Hawaii had lured them all: Ron Tercotte, who ran from love and a brilliant medical career to a surfboard in Waikiki. Craig Barclay, aging rou, who was delighted to pick up the tab for an international surfing expedition if it would buy his son, and himself, self-respect. Laurie Davis, a beautiful, principled, and dedicated nurse ... As the aimless days passed, Laurie asked herself why she had ever joined the ranks of beach players. Was the fleeting hope of Ron’s love enough to compensate for the hospital, the patients, the nursing career that had given her life meaning? 

GRADE:

BEST QUOTES: 
“You know, Diane, I have a confession to make. I was finding it uncomfortable, sharing a room with someone who was either too rude, too snobbish, or too vapid to have anything to say to me. After hearing you tonight, I'll admit something else. I didn’t know when I was well off.” 

“She would address Diane first only under emergency situations. If she noticed that Diane’s hair was on fire, or if Maana Loa blew itself to bits and hot lava threatened the room, she might casually mention the fact to Diane.”

REVIEW: 
Laurie Davis is a scrub nurse, passing instruments in the OR, and dating Ron, a medical student who in the opening scene is revealed as a surfer of widespread fame, the subject of magazine articles and movies. Ron is ambivalent about medicine, which he finds less thrilling than catching a wave. “Just don’t try to compare excising some character’s gall bladder with a perfect day at Malibu,” he tells her. 

Linc, who is a producer of surfing movies, is leading the eponymous surf safari to Hawaii and Australia for three months to make another film, and is recruiting top-notch surfers for the trip. Ron, of course, is invited, and he drops out of med school to go, to Laurie’s dismay; she and Ron break up over it. She and Linc become friends, however, and he invites her to go on the safari as their nurse. She accepts, and off they go. 

The entourage includes the surfers; Eddy Barclay, Linc’s sycophant go-fer who is the subject of continuous degradation by everyone else except Laurie; and Eddy’s parents, an ex-showgirl and an alcoholic would-be playboy, who are financing the expedition. The plot follows the onshore antics of this group, focusing particularly on the surfers’ mistreatment of Eddy.
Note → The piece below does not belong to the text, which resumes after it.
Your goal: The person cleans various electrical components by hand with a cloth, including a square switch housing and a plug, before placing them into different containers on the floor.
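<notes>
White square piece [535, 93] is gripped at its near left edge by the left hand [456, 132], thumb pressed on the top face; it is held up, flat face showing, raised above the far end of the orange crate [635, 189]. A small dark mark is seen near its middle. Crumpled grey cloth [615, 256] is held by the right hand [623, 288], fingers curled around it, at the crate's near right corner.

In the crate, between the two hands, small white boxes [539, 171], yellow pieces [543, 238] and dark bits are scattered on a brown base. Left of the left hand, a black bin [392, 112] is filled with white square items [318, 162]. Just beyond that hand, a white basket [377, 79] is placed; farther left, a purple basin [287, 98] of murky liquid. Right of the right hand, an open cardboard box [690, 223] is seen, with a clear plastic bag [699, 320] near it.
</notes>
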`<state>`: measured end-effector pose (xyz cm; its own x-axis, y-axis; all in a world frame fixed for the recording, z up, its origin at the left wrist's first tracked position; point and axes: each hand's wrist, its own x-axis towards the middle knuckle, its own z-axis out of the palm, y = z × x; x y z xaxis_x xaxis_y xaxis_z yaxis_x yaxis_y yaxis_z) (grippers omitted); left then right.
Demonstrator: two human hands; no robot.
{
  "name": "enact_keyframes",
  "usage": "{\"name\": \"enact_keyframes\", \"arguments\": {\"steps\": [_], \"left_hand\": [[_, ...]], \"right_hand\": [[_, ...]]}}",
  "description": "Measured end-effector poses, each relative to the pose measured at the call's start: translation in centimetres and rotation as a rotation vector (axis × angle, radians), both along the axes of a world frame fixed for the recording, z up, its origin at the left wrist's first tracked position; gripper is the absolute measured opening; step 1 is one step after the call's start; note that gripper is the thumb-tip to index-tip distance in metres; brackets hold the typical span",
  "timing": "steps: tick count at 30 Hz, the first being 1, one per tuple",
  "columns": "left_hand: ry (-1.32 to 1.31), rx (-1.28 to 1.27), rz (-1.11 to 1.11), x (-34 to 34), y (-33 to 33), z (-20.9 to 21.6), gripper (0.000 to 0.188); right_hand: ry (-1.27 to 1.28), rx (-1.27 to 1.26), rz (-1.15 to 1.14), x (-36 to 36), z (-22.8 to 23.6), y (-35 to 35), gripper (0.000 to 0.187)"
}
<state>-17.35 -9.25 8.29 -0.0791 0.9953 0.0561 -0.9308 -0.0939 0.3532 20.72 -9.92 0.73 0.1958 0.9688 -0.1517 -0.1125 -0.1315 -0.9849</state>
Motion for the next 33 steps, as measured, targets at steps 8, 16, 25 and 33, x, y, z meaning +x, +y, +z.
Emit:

Near the end, in a hilariously stereotypical crisis, Laurie and Ron’s medical skills are put to use, and this brings Ron back to medicine (as you knew something would, and you might even have guessed it would be a shark).

The book offers a great depiction of the lifestyle of the California surfer circa 1966, from the “woodie” (an old wood-paneled relic of a station wagon that had been preserved in pristine condition) that Ron drives, the descriptions of surfing (“plunging downward and to his left, Ron raced with the curling wave, his bronzed body outlined sharply against a wall of green water and feathery white spray”), the surfing vocabulary “when you’ve gone over the falls backward on a twenty-foot giant at Sunset, or it closes out suddenly and you’re caught in that wild soup, or you get wiped out”), and the general slang (“a ho-dad rockout,” “you look groovy,” “the bit’s worn out, you cats. Cool it,” “I’m stoked out of my mind!”, “looks boss”). 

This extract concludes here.